Work task
All lines that hold the string "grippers" should be copied. Find them in the listing below.

Supplied material

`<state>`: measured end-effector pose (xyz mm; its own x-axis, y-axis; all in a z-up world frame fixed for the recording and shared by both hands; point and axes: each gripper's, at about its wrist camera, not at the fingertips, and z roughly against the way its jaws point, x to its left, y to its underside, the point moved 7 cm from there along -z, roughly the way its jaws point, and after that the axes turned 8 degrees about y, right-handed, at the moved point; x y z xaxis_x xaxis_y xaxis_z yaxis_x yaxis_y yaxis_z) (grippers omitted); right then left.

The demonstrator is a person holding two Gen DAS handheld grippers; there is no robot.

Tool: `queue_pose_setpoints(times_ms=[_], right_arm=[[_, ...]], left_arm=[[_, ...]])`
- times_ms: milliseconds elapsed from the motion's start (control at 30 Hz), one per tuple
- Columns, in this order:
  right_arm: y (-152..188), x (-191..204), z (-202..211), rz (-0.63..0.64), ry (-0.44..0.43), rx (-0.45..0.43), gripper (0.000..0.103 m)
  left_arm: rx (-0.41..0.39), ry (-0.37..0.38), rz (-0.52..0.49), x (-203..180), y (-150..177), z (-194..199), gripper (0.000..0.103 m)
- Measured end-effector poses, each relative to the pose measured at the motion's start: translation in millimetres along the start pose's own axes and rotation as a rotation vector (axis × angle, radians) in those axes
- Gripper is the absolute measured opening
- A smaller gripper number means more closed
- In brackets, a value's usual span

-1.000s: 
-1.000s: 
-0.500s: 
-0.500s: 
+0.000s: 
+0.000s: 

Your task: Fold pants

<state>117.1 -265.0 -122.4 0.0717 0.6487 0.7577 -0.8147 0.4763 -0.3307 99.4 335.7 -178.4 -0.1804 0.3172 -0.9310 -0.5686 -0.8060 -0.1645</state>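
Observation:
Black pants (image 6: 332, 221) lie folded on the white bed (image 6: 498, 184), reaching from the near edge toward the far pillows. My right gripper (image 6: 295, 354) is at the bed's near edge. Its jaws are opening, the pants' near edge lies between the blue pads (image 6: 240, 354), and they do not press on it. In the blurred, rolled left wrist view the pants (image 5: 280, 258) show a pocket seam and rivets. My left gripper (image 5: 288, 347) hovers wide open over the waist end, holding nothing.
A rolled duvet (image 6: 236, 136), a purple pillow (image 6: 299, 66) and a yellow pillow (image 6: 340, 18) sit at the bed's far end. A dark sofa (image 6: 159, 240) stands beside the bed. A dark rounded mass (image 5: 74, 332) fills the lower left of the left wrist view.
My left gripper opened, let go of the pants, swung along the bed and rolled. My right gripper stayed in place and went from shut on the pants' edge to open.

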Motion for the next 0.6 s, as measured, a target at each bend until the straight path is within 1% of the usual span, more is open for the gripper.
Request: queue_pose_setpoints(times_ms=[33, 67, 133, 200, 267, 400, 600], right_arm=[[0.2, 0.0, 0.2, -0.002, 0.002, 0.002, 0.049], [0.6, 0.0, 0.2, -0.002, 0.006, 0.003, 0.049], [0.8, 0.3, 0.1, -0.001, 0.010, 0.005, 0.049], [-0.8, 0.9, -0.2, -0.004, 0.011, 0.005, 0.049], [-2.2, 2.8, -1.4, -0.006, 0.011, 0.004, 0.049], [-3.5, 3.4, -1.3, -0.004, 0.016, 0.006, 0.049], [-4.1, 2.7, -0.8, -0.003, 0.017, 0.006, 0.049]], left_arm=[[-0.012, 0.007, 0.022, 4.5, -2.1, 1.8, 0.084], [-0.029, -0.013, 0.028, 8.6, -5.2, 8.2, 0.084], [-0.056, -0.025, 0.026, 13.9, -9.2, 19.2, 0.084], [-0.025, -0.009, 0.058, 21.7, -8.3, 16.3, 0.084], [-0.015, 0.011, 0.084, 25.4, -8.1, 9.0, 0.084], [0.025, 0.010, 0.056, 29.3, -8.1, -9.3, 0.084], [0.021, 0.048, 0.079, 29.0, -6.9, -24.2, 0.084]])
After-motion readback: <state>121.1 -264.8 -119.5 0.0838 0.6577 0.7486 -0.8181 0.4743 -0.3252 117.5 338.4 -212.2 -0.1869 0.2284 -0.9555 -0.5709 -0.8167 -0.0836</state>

Answer box
`<state>`: measured end-effector pose (xyz mm; its own x-axis, y-axis; all in a z-up world frame fixed for the recording and shared by both hands; point and axes: each gripper's, at about its wrist camera, not at the fingertips, and z roughly against the way its jaws point, x to its left, y to its underside, the point moved 7 cm from there along -z, roughly the way its jaws point, and after that the axes turned 8 degrees about y, right-handed, at the moved point; x y z xaxis_x xaxis_y xaxis_z yaxis_x yaxis_y yaxis_z) (grippers omitted); right then left.
The demonstrator is a person holding two Gen DAS handheld grippers; there is no robot.

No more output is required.